22 Dienaangaande verwijst verweerder stelselmatig naar een brief van 8 september 1988, die verzoeksters naar hun zeggen nooit hebben ontvangen. Op de hiervoor reeds uiteengezette gronden kan die brief, die niet per aangetekende post is verstuurd, zodat de ontvangst door de geadresseerde niet met zekerheid kan worden vastgesteld, niet worden beschouwd als een zorgvuldige manier om de uit de basisverordening voortvloeiende informatieplicht te vervullen. Mitsdien moeten ook deze beide grieven slagen.

23 Aangaande ten slotte het gebrek aan informatie omtrent de gewijzigde methode voor de berekening van het definitieve recht, moet in de eerste plaats worden bedacht, dat de hoogte van het definitieve recht weliswaar een wezenlijke informatie is, maar dat het door de Raad uiteindelijk gekozen soort recht en de wijze van berekening daarvan dat niet zijn.

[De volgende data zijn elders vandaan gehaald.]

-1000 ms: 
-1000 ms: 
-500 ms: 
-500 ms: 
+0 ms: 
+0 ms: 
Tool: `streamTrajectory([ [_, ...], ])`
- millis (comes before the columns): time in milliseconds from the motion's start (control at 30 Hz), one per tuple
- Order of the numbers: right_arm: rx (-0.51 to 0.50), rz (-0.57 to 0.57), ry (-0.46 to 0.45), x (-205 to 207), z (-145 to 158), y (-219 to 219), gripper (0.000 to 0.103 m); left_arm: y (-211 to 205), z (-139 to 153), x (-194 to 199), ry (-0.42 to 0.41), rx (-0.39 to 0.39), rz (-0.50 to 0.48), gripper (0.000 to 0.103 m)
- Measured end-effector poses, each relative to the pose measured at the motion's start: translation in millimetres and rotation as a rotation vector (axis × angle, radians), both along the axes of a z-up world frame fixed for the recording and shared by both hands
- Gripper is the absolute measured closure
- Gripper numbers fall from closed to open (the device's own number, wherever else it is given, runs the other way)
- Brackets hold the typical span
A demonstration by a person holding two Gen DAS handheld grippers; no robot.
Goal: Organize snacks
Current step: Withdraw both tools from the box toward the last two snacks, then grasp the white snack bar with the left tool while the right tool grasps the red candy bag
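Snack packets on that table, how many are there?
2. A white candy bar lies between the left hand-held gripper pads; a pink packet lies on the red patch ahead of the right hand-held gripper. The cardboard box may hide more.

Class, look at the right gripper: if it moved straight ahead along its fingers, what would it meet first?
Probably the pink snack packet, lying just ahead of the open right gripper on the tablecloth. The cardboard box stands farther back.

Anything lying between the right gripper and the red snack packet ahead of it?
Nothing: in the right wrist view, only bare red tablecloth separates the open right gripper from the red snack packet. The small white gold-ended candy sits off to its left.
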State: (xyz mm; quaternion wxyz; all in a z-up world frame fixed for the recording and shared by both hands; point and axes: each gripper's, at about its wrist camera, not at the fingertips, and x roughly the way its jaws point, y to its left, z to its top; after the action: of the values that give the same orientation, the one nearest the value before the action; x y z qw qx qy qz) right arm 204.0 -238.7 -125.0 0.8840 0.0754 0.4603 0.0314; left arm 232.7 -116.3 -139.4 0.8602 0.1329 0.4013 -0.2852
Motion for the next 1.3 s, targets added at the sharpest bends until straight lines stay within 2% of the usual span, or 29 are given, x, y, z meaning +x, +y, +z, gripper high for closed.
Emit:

24 Aangezien immers de keuze uit verschillende soorten anti-dumpingrechten in beginsel niet van invloed is op de uiteindelijke hoogte van dat recht, en voorts het ad valorem recht verreweg het meest gebruikelijke is bij dumping, kan informatie omtrent de wijze van berekening van het anti-dumpingrecht niet als van wezenlijk belang worden beschouwd en het achterwege blijven van deze informatie derhalve niet als een aantasting van het recht van verweer. Dat argument dient derhalve te worden verworpen.

25 Uit bovenstaande overwegingen volgt evenwel, dat het middel inzake schending van het recht van verweer moet slagen. Zonder dat de overige middelen van verzoeksters behoeven te worden onderzocht, moet artikel 1 van verordening nr. 3339/87 derhalve nietig worden verklaard, voor zover het een anti-dumpingrecht instelt ten aanzien van verzoeksters.

Beslissing inzake de kosten


Kosten

26 Ingevolge artikel 69, paragraaf 2, van het Reglement voor de procesvoering moet de in het ongelijk gestelde partij in de kosten worden verwezen. Aangezien de Raad in het ongelijk is gesteld, moet hij in de kosten worden verwezen. Interveniënte dient haar eigen kosten te dragen.

Dictum


HET HOF VAN JUSTITIE (Zesde kamer),

rechtdoende:

1) Verklaart nietig artikel 1 van verordening (EEG) nr. 3339/87 van de Raad van 4 november 1987 houdende instelling van een definitief anti-dumpingrecht op de invoer van ureum uit Libië en Saoedi-Arabië, voor zover het een anti-dumpingrecht instelt ten aanzien van verzoeksters.

2) Verwijst verweerder in de kosten.